Hi all!
I realized I have some posts about database hangs but have no posts about hanganalyze, system state or ashdump usage. So let’s fix it. 🙂
To organize the ideas I’m going to split the subject on three posts. This first will be about hanganalyse.
See the second part of this post here: HANGANALIZE Part 2.
Ok, so let me refer the most clear Oracle words I could found:
“Hanganalyze tries to work out who is waiting for who by building wait chains, and then depending on the level will request various processes to dump their errorstack.”
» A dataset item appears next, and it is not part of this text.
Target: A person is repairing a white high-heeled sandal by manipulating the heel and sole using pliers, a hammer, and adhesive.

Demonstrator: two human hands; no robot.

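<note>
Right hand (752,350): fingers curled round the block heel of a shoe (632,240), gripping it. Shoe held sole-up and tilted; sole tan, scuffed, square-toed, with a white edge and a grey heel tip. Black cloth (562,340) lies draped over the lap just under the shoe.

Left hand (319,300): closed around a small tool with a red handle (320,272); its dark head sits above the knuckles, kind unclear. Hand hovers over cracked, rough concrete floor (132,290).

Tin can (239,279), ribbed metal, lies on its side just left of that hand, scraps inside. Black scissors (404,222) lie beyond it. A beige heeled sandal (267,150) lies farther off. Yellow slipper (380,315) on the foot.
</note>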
This is very similar to what we can do manually through v$wait_chains. But is quicker and ‘oficial’, so let’s use! 😀
But before I show how you can do it, it’s important to mention that Oracle does not recommend you to use ‘numeric events’ without a SR (MOS), according to Note: 75713.1.
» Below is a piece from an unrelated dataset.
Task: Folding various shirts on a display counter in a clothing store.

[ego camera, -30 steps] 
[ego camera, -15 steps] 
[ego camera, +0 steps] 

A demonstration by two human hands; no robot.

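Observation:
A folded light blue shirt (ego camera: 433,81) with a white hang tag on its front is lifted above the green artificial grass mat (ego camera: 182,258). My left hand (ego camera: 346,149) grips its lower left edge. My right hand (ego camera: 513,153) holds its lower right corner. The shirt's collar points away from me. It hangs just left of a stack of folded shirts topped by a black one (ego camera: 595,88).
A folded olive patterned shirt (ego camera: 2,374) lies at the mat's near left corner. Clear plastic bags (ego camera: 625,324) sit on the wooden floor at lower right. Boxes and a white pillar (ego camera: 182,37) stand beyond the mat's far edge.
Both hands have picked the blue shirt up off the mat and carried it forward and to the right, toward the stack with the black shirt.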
So, how to do it? Basically 2 ways:
1) ALTER SESSION SET EVENTS 'immediate trace name HANGANALYZE level LL'; OR EVENT="60 trace name HANGANALYZE level 5" 2) ORADEBUG hanganalyze LL
I prefer to use ORADEBUG on database server if possible, regarding you already are with some hanging:
sqlplus / as sysdba oradebug setmypid; oradebug unlimit; oradebug hanganalyze LL
For example, connected with sqlplus / as sysdba:
SQL> oradebug setmypid; Statement processed. SQL> oradebug unlimit; Statement processed. SQL> oradebug hanganalyze 3 Hang Analysis in /db/oracle/diag/rdbms/greporadb/greporadb/trace/greporadb_ora_2096.trc
What this ‘level’ means?
Level | Description | Comment |
1 | Very minimal output | Could be useful… |
2 | Minimal output | Useful for some cases… |
3 | Dump only processes thought to be in a hang | Most common level |
4 | Dump leaf nodes in wait chains | You really need this info? |
5 | Dump all processes involved in wait chains | can be a lot! |
6 | Dump errorstacks of processes involved in wait chains | can be high overhead |
10 | Dump all processes | not a good idea… |
But take care! Using too high a level will cause lots of processes to be asked to dump their stack. This can be very expensive…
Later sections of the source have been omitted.